In the output, include exactly the lines from the beginning of the records up to and including the one that contains "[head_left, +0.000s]", and leave out the pictures.

..........

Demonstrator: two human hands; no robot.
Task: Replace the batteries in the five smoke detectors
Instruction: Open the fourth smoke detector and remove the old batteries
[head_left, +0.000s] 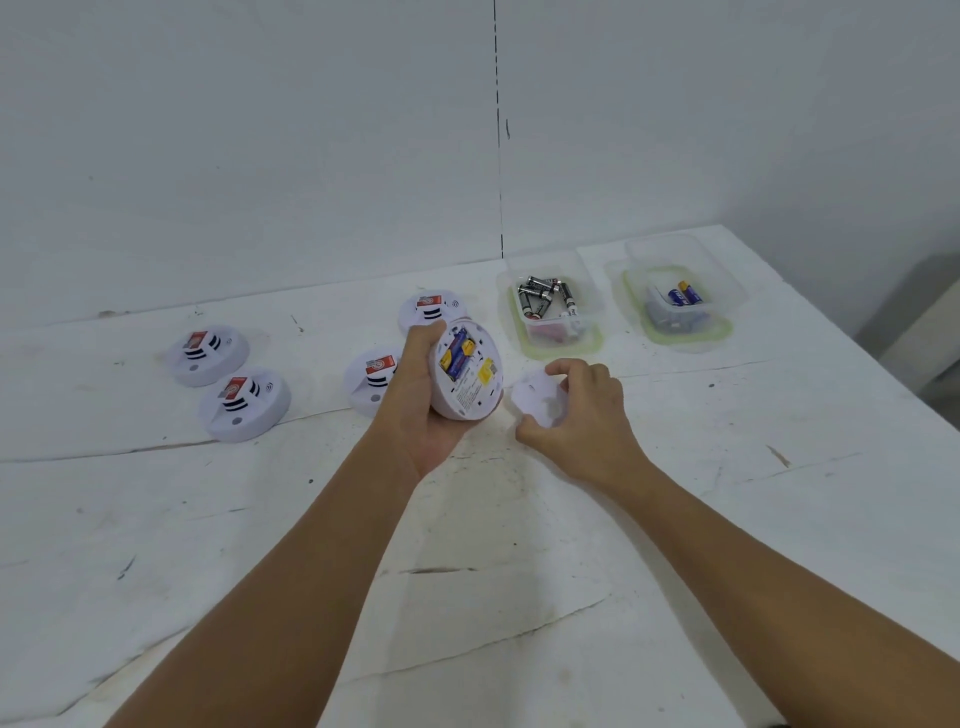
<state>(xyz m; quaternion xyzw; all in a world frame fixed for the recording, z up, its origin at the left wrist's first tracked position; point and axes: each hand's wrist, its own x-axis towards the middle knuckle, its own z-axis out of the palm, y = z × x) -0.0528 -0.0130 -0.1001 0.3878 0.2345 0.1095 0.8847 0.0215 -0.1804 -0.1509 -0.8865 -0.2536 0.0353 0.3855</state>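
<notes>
On the far left of a white table (519, 519), 2 smoke detectors (209, 354) are sitting face up; 2 more are lying beside the left hand (423, 405). Its fingers are curling round an open detector (467, 376), tilted, blue and yellow batteries showing. The right hand (576, 410) is pinching the white back cover (535, 402) just above the table. Farther right, 2 clear tubs (550, 306) are holding batteries. Aligning the cover's tabs squarely before twisting should seat it cleanly.
</notes>
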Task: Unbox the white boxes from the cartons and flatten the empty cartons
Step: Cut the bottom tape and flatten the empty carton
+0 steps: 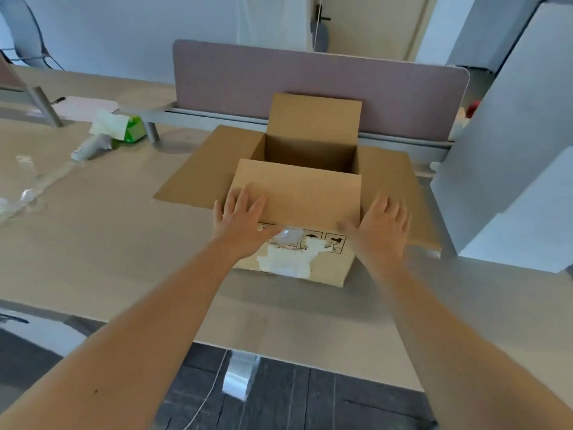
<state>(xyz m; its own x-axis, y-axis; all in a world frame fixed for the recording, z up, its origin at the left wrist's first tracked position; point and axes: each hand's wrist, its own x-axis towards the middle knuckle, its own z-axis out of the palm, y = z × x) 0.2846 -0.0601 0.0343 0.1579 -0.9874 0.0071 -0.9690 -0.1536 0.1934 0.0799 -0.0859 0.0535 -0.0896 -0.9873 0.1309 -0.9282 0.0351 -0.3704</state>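
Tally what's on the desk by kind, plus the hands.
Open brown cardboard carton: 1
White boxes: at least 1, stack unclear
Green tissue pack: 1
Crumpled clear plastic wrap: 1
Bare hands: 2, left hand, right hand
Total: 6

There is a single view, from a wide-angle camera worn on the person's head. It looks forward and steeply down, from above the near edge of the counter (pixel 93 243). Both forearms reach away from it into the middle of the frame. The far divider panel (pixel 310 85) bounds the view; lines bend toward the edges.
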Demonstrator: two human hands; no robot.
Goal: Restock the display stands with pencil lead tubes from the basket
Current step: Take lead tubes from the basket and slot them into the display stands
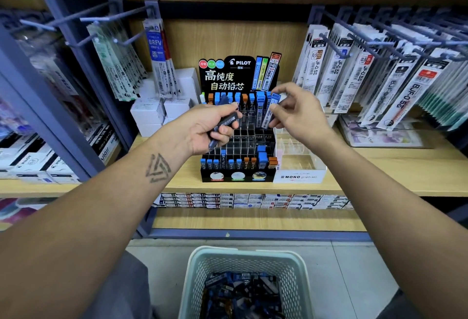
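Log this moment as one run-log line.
left hand: holding several lead tubes | right hand: pinching one blue-capped tube above black display stand | basket: tubes remaining | middle slots: mostly empty

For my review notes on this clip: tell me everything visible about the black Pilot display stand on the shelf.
The black Pilot display stand sits on the wooden shelf, its right side against a clear Mono stand. It looks like black plastic or card with clear stepped compartments. A tall backboard carries the Pilot logo, Chinese text and pictured tubes. The back and front rows hold blue and orange capped lead tubes; most middle slots look empty. Both hands hover before it, and neither clearly touches it.
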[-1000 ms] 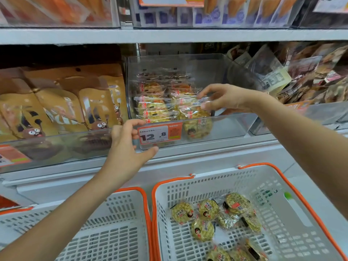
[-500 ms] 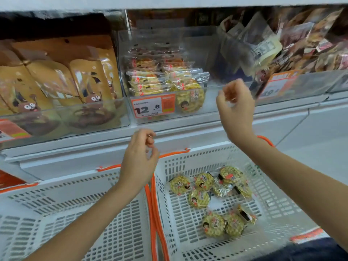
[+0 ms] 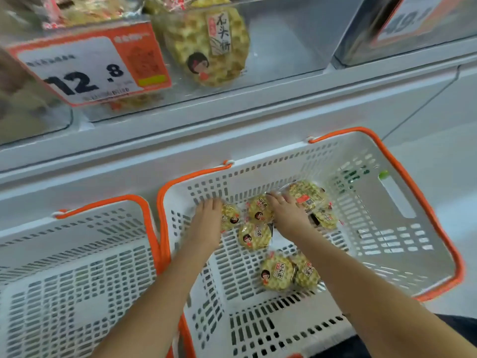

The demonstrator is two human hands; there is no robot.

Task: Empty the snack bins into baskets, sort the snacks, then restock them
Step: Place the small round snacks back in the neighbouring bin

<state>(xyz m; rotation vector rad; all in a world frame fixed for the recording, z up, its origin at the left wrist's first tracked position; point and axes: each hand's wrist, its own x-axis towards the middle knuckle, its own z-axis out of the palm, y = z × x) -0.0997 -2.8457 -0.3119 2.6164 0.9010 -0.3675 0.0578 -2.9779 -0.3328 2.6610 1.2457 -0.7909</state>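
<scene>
Several round yellow snack packs [image 3: 254, 236] lie on the floor of the right white basket [image 3: 387, 228] with orange handles. Both my hands reach down into it. My left hand [image 3: 206, 223] lies with its fingers stretched forward, touching the leftmost pack [image 3: 230, 218]. My right hand [image 3: 286, 215] rests flat over the packs at the far side, between one pack [image 3: 258, 209] and another [image 3: 307, 195]. Two more packs [image 3: 277, 273] lie nearer me. Above, the clear shelf bin [image 3: 284, 47] holds one upright pack [image 3: 206, 42] at its front and more behind.
A second white basket [image 3: 77, 267] stands to the left, its orange handle against the right basket. An orange price tag reading 12.8 [image 3: 90, 65] hangs on the bin's front. The white shelf ledge [image 3: 232, 112] runs above both baskets. Another clear bin [image 3: 413, 27] is at top right.
Both hands have dropped from in front of the shelf bin down into the right basket and now rest on the packs. The view has moved closer and tilted down.
</scene>
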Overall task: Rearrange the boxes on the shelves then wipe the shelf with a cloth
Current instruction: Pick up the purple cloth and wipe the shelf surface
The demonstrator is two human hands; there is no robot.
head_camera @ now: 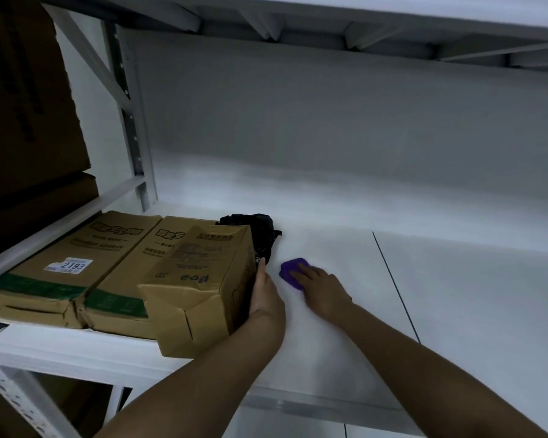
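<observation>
My right hand (321, 287) lies flat, fingers straight, pressing a small purple cloth (290, 271) onto the white shelf (393, 295). My left hand (266, 298) grips the right side of a creased brown cardboard box (200, 289), tilted at the shelf's front edge beside two flat boxes (76, 273).

A stockroom or warehouse storage area: white boltless metal racking (130, 121) with slotted uprights fills the frame, printed cardboard cartons (76, 273) lie flat at lower left, one bearing a numbered sticker (68, 266), and bigger brown boxes (26, 99) crowd the upper left
</observation>
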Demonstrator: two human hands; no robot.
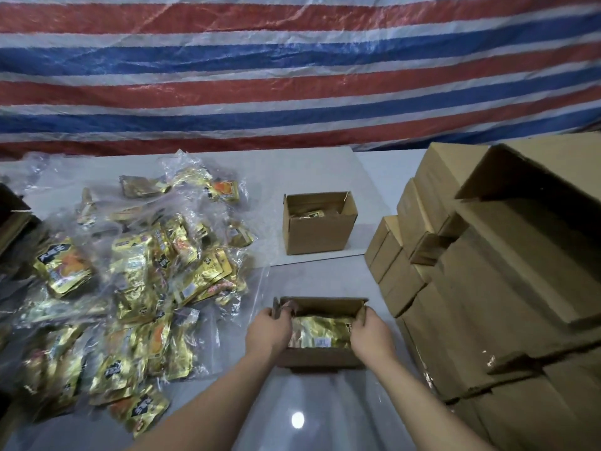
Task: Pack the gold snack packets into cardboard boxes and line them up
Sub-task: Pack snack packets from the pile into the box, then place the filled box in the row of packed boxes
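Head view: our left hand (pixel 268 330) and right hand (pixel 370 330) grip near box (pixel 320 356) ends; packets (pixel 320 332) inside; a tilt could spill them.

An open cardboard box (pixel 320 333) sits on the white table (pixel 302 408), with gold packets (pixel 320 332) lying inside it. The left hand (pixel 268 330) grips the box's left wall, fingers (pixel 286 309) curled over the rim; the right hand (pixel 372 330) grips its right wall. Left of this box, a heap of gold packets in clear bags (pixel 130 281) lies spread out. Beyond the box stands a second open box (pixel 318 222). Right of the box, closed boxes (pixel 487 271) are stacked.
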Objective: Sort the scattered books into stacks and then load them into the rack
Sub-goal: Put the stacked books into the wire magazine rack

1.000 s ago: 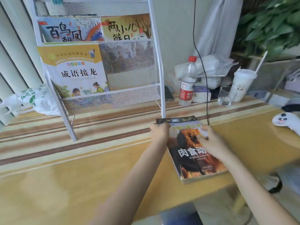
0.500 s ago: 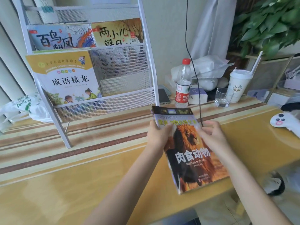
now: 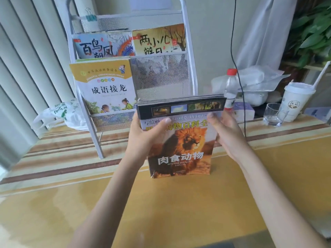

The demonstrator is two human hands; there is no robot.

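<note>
A stack of thin books with a lion cover stands upright in the air above the yellow table, held from both sides. My left hand grips its left edge with the thumb across the cover. My right hand grips the right edge, thumb on the front. Just behind stands the white mesh rack. Its lower shelf holds a yellow book on the left, with room on the right. The shelf above carries a blue book and an orange book.
Right of the rack stand a water bottle, a glass, a paper cup with a straw and plastic bags. A black cable hangs down behind the books. A plastic bag lies left of the rack.
The lion-cover stack has been lifted off the table, tipped upright and carried toward the rack, both hands still holding its sides. The view has moved closer to the rack.
</note>
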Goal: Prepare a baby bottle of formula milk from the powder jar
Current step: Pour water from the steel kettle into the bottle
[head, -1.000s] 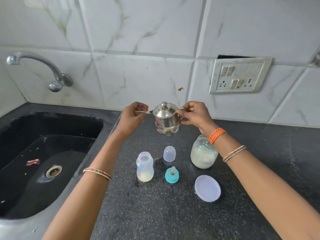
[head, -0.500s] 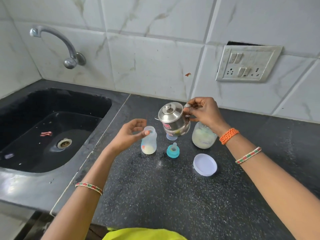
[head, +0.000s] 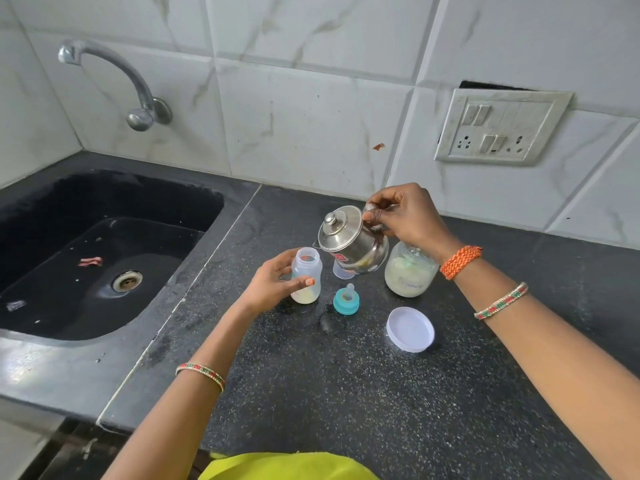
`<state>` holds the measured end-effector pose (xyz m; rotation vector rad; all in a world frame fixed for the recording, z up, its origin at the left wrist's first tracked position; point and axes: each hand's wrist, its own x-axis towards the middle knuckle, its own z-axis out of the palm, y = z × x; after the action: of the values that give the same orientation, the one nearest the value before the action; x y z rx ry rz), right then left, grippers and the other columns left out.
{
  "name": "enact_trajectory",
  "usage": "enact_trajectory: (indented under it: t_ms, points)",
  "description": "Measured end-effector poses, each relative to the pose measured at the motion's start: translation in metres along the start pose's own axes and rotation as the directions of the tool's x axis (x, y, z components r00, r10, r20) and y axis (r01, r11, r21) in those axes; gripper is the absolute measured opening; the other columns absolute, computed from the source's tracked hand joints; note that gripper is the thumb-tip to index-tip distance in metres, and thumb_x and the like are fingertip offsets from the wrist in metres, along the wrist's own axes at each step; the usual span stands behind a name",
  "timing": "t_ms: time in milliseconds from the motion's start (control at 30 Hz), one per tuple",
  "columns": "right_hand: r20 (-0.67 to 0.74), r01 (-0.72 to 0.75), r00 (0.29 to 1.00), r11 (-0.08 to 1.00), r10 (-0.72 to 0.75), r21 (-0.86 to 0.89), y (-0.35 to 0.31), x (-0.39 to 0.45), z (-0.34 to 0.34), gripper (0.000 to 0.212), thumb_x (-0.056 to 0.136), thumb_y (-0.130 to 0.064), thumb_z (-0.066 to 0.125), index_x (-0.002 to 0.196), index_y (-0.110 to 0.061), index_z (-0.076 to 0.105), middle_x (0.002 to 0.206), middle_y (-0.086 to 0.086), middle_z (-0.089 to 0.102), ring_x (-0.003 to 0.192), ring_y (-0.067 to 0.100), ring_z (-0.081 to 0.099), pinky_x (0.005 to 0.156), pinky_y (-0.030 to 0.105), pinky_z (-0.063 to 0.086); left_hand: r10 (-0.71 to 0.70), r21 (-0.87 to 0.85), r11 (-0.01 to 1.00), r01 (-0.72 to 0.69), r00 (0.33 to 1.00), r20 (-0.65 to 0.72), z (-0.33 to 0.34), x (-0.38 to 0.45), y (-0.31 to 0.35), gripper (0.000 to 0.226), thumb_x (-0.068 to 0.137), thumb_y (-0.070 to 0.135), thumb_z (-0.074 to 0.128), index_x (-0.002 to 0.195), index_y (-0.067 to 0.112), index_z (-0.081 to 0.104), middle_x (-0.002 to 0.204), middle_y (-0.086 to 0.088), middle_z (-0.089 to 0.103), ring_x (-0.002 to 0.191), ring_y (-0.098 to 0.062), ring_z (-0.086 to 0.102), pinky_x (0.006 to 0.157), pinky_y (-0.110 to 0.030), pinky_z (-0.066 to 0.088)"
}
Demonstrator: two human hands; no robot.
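Broadly, the dark speckled bench (head: 346, 393) filled the lower frame, with a black sink (head: 86, 258) set into it at 9 o'clock and a curved metal tap (head: 138, 98) on the tiled wall at 11 o'clock. A white switch and socket plate (head: 498, 129) sat on the wall at 2 o'clock.

Near the centre, the right hand (head: 405, 216) gripped the handle side of a lidded steel pot (head: 349, 240), held above the bench and tilted with its spout toward 9 o'clock, just over the open mouth of the baby bottle (head: 306, 275). The powder jar (head: 408, 271) stood open on the bench directly under the right wrist, at 3 o'clock from the bottle, partly filled with pale powder. Its round white lid (head: 410, 329) lay flat at 5 o'clock from the jar.

The left hand (head: 273, 282) curled around the bottle, thumb across its front, steadying it upright on the bench; a pale layer sat in the bottle's bottom. A teal teat ring (head: 346, 299) stood just beside the bottle at 4 o'clock. A clear cap (head: 341, 271) was partly hidden behind the pot.
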<state>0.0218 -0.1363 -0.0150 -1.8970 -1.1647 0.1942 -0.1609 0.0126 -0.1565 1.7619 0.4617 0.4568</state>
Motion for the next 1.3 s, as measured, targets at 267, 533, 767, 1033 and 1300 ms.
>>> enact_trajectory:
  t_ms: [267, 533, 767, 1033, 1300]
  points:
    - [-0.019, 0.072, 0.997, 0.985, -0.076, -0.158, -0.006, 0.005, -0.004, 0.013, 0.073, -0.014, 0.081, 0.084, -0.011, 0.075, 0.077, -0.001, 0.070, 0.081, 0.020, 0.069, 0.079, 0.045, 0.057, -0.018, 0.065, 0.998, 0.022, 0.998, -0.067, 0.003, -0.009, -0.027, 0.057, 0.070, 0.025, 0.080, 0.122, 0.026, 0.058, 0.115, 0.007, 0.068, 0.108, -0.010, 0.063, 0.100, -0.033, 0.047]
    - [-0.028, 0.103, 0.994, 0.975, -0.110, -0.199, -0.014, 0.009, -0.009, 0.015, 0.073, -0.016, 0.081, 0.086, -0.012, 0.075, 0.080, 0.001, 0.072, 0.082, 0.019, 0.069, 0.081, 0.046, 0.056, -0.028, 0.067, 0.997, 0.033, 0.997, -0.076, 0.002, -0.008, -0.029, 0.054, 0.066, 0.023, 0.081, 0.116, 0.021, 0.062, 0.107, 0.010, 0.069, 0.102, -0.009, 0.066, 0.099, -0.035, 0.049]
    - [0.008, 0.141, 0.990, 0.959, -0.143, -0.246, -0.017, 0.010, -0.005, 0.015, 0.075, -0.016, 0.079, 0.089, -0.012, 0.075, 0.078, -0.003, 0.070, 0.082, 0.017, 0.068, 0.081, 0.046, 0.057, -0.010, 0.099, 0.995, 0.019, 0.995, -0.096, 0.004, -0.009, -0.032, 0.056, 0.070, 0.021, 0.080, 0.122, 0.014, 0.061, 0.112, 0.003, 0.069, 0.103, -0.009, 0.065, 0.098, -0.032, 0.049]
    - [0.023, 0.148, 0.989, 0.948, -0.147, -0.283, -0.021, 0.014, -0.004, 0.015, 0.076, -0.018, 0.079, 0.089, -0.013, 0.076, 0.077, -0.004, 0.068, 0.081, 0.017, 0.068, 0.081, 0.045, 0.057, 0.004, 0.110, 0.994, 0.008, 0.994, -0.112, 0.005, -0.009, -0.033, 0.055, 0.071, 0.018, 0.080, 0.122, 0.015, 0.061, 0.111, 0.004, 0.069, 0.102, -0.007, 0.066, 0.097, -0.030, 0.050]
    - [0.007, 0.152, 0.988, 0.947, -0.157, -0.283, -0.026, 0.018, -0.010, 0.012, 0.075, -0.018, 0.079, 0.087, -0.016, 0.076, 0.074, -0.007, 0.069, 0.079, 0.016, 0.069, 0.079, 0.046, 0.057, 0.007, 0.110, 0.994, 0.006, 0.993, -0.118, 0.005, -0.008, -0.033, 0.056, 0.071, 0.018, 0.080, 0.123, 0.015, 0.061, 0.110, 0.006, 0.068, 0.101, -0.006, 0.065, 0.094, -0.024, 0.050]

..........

## ANSWER FOR THIS EXERCISE
Demonstrator: two human hands; no robot.
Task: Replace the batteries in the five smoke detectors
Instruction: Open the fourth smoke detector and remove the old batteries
[head_left, +0.000s] 

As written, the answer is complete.